Tag Archives: Unbiased Estimation

The problems of the initial state in filtering and its effects in the estimation

He Kong, Mao Shan, Daobilige Su, Yongliang Qiao, Abdullah Al-Azzawi, Salah Sukkarieh, Filtering for systems subject to unknown inputs without a priori initial information, . Automatica, Volume 120, 2020 DOI: 10.1016/j.automatica.2020.109122.

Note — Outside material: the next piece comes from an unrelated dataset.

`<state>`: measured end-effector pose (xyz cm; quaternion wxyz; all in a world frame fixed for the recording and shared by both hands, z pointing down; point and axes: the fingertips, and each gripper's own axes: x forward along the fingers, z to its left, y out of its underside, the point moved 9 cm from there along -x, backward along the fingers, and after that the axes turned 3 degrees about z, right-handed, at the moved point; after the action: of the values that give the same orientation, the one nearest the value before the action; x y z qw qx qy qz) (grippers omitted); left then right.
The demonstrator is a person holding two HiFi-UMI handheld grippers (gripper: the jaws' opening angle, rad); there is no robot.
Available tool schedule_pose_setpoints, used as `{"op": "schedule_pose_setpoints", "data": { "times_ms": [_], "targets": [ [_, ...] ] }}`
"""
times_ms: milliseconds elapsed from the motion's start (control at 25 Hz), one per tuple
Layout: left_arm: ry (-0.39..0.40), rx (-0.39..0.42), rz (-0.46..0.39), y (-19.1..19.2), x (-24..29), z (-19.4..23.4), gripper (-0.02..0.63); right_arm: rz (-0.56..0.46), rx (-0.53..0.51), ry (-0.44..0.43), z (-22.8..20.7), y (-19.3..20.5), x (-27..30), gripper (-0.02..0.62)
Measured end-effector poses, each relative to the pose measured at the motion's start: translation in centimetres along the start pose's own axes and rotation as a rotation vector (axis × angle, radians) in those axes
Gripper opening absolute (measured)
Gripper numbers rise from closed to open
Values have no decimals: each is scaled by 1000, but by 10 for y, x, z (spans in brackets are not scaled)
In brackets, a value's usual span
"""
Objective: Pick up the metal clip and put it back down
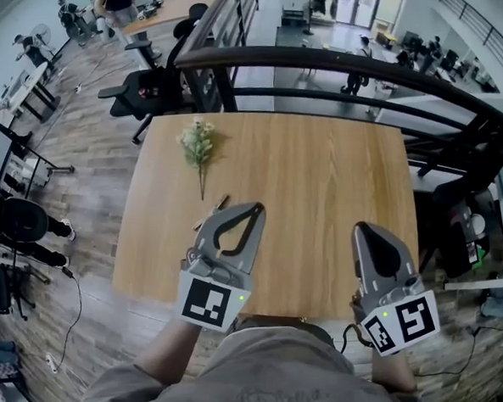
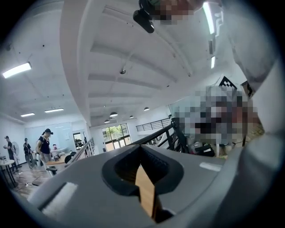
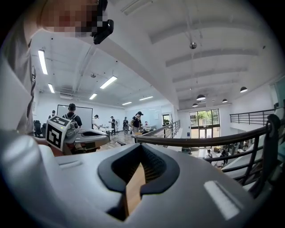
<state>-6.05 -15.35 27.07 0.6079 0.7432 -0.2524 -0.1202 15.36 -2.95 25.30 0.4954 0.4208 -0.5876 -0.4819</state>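
On the table — metal clip lies near left gripper.

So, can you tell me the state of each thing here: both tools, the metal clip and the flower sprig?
left tool: shut, nothing between its jaws.
right tool: shut, nothing between its jaws.
metal clip: lying on the table beside the left tool, not held.
flower sprig: lying flat on the table, apart from both tools.

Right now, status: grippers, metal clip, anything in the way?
Left gripper shut, empty. Right gripper shut, empty. Small metal clip on light wooden table, unheld. White flower sprig beyond it, apart.
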Motion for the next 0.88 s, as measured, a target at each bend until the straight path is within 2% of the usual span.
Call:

The last few decades have witnessed much development in filtering of systems with Gaussian noises and arbitrary unknown inputs. Nonetheless, there are still some important design questions that warrant thorough discussions. Especially, the existing literature has shown that for unbiased and minimum variance estimation of the state and the unknown input, the initial guess of the state has to be unbiased. This clearly raises the question of whether and under what conditions one can design an unbiased and minimum variance filter, without making such a stringent assumption. The above-mentioned question will be investigated systematically in this paper, i.e., design of the filter is sought to be independent of a priori information about the initial conditions. In particular, for both cases with and without direct feedthrough, we establish necessary and sufficient conditions for unbiased and minimum variance estimation of the state/unknown input, independently of a priori initial conditions, respectively. When the former conditions do not hold, we carry out a thorough analysis of all possible scenarios. For each scenario, we present detailed discussions regarding whether and what can be achieved in terms of unbiased estimation, independently of a priori initial conditions. Extensions to the case with time-delays, conceptually like Kalman smoothing where future measurements are allowed in estimation, will also be presented, amongst others.

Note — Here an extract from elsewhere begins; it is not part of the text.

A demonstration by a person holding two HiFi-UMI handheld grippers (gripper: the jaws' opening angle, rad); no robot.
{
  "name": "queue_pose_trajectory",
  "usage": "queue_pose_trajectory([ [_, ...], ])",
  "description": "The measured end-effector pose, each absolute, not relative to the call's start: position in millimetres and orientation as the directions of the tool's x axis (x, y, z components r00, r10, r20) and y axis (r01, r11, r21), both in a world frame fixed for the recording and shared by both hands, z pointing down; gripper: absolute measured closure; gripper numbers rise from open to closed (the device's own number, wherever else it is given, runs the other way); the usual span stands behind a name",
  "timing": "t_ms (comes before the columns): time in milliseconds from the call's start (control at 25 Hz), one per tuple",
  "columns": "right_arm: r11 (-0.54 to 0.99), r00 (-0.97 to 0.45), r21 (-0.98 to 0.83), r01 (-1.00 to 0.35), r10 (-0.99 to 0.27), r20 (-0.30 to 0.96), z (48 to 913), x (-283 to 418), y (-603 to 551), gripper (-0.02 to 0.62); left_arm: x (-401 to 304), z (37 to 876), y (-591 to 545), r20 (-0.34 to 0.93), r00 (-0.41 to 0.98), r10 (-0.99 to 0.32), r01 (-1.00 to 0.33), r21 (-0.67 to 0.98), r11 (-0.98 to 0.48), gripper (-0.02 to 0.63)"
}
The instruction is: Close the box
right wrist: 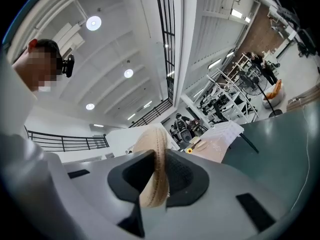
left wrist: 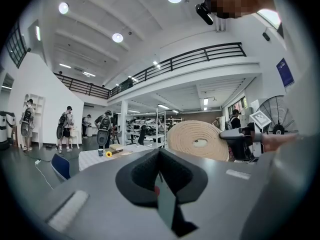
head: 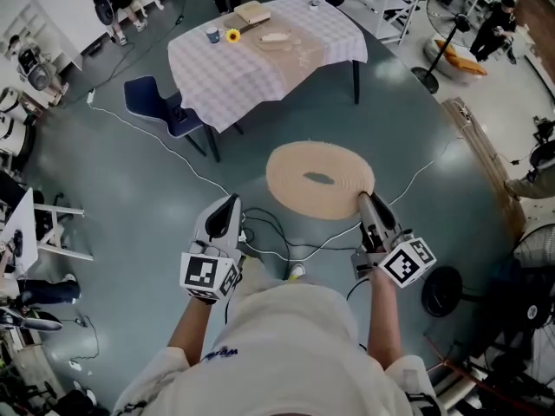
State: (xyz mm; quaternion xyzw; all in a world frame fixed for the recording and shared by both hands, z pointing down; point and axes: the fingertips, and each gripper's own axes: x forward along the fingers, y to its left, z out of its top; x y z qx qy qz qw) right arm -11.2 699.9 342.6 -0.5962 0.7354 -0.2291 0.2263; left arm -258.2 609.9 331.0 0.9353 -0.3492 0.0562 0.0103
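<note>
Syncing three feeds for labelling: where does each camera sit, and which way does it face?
Head view: head-mounted, steeply down; both forearms, left gripper, right gripper, woven disc.
Left gripper view: on that gripper, level along its shut jaws; wearer's head above.
Right gripper view: along jaws clamped on the disc's rim.
Shared: disc and clothed table in all three.

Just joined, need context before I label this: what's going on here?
A person stands with a gripper in each hand. The right gripper is clamped on the rim of a round woven disc and holds it out in front, off the floor. The left gripper is shut with nothing in it. A table with a checked cloth stands some way ahead.
</note>
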Motion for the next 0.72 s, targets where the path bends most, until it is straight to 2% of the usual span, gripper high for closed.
queue_pose_trajectory([
  [240,0.197,-0.214,-0.631,-0.750,-0.976,-0.050,351,-15,693,0.523,-259,330,622,0.133,0.740,-0.660,-0.654,-0.087,-0.751,0.604],
  [400,0.204,-0.228,-0.619,-0.759,-0.973,-0.040,354,-24,684,0.523,-272,339,616,0.166,0.720,-0.674,-0.672,-0.074,-0.737,0.604],
  [720,0.156,-0.189,-0.609,-0.777,-0.982,-0.009,363,-5,675,0.522,-249,344,596,0.158,0.742,-0.651,-0.651,-0.064,-0.757,0.604],
])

Shunyi Zhao, Biao Huang, Trial-and-error or avoiding a guess? Initialization of the Kalman filter, . Automatica, Volume 121, 2020 DOI: 10.1016/j.automatica.2020.109184.

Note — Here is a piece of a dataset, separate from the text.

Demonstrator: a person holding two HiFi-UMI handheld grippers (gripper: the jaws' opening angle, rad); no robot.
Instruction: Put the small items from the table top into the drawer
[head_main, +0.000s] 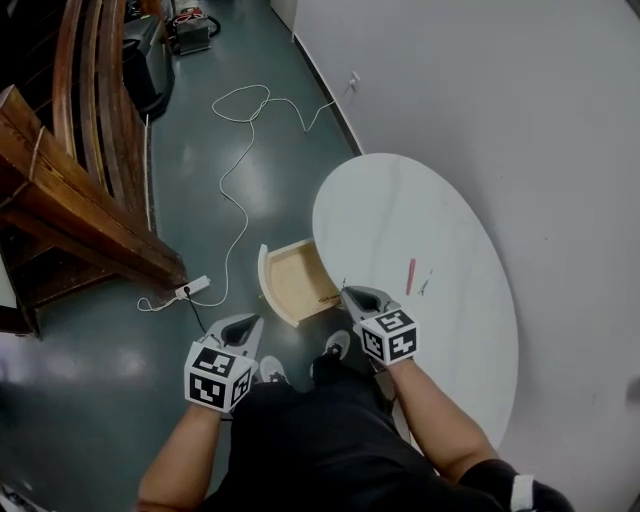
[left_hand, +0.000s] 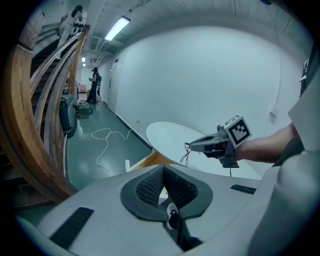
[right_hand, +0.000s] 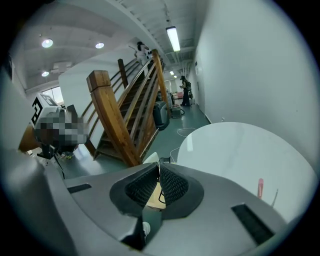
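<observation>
An open wooden drawer (head_main: 290, 275) sticks out from the left edge of the white oval table (head_main: 400, 215). My right gripper (head_main: 348, 292) hovers over the drawer's right side, shut on a thin dark wire piece (left_hand: 188, 153) that dangles from its tips. The same wire shows between the jaws in the right gripper view (right_hand: 160, 186). A red stick (head_main: 410, 275) and a thin metal piece (head_main: 425, 284) lie on the table right of that gripper. My left gripper (head_main: 250, 323) is shut and empty, over the floor left of the drawer.
A small brown item (head_main: 328, 298) lies in the drawer's near corner. A white cable (head_main: 235, 190) with a power strip (head_main: 192, 288) runs across the floor. A wooden staircase (head_main: 75, 190) rises at the left. The wall (head_main: 520, 110) bounds the table's far side.
</observation>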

As a recursive state estimation algorithm, the Kalman filter (KF) assumes initial state distribution is known a priori, while in practice the initial distribution is commonly treated as design parameters. In this paper, we will answer three questions concerning initialization: (1) At each time step, how does the KF respond to measurements, control signals, and more importantly, initial states? (2) What is the price (in terms of accuracy) one has to pay if inaccurate initial states are used? and (3) Can we find a better strategy rather than through guessing to improve the performance of KF in the initial estimation phase when the initial condition is unknown? To these ends, the classical recursive KF is first transformed into an equivalent but batch form, from which the responses of the KF to measurements, control signal, and initial state can be clearly separated and observed. Based on this, we isolate the initial distribution by dividing the original state into two parts and reconstructing a new state-space model. An initialization algorithm is then proposed by employing the Bayesian inference technique to estimate all the unknown variables simultaneously. By analyzing its performance, an improved version is further developed. Two simulation examples demonstrate that the proposed initialization approaches can be considered as competitive alternatives of various existing initialization methods when initial condition is unknown.